Call for Papers

Most of the knowledge available on the Web is present as natural language text enclosed in Web documents aimed at human consumption. A common approach for obtaining programmatic access to such knowledge uses information extraction techniques in order to reduce texts written in natural languages to machine readable structures, from which it is possible to retrieve entities and relations, obtain answers to database-style queries, etc.

The Natural Language Processing (NLP) community has been addressing this crucial task for the past few decades. As a result, the community has established gold standards for various tasks, and metrics to evaluate the performances of algorithms in important tasks such as Co-reference Resolution, Named Entity Recognition, Entity Linking and Relationship Extraction, just to cite a few examples. Scientific evaluation campaigns, starting in 2003 with CoNLL, ACE (2005, 2007), TAC (2009, 2010, 2011, 2012), and ETAPE in 2012 were proposed to compare the performance of various systems in a rigorous and reproducible manner.

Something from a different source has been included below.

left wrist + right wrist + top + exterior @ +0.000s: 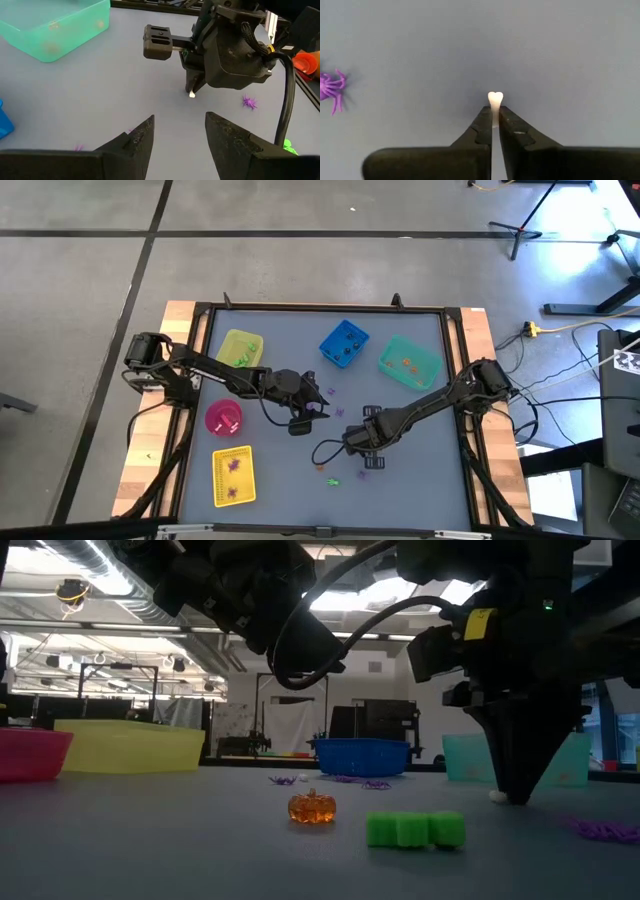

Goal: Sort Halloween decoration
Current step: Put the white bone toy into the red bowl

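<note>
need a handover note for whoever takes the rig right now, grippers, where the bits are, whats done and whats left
Right gripper: shut on a small white bone-shaped trinket, tips down at the table, mid-right.
Left gripper: open, empty, hanging over the table's middle.
Done: some pieces already lie in the yellow bin, blue bin, teal bin, pink bowl and yellow tray.
Left: loose on the table are an orange pumpkin, a green piece and several purple spiders. The white piece is gripped but not yet binned.
</note>
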Controlling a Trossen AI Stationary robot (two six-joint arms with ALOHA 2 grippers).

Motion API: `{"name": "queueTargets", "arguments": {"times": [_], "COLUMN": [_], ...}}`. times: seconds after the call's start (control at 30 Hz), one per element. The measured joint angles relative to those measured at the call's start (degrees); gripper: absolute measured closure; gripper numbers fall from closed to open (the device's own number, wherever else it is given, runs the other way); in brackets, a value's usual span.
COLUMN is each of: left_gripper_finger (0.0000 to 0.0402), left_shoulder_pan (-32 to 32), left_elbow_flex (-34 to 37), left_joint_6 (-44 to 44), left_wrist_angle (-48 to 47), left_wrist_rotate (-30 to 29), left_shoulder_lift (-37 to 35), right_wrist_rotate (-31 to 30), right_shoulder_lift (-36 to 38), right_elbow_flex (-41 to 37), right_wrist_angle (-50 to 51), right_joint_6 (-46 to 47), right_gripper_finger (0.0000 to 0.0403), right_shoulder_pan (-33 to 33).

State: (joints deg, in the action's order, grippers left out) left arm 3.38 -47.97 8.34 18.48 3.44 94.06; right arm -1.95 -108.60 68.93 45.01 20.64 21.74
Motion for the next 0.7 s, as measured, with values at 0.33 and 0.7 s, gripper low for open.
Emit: {"name": "queueTargets", "arguments": {"times": [0.33, 0.7], "left_gripper_finger": [0.0240, 0.0240], "left_shoulder_pan": [-0.01, -0.01], "left_elbow_flex": [0.00, 0.00], "left_joint_6": [0.00, -0.53], "left_wrist_angle": [0.00, 0.57], "left_wrist_rotate": [0.02, 0.00], "left_shoulder_lift": [0.00, 0.00], "right_wrist_rotate": [0.02, 0.02], "right_shoulder_lift": [0.00, -0.02], "right_elbow_flex": [0.00, 2.29], "right_wrist_angle": [-0.07, -0.02], "right_joint_6": [0.00, -1.43], "right_gripper_finger": [0.0387, 0.0387], "right_shoulder_pan": [0.00, 0.00]}}
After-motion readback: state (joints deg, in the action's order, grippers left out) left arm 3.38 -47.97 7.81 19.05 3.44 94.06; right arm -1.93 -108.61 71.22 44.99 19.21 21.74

Some of these topics overlap with research that the Database Systems community has been addressing also for decades, such as Identity Resolution (Deduplication, Entity Resolution, Record Linkage, etc), Schema Mapping (Schema Mediation, Ontology Matching, etc.) and Data Fusion. 

Meanwhile the Semantic Web and Linked Data communities have been addressing questions related to how to model, serialize and share such information on the Web, as well as on how to use knowledge described in more expressive formalisms for a variety of integration, retrieval and discovery tasks. Similarly, the Information Retrieval community has been increasingly paying attention to the intersection of structured and unstructured data, with topics encompassing Entity-Oriented Search (cf. TREC Entity, KBA), Semantic Search, etc.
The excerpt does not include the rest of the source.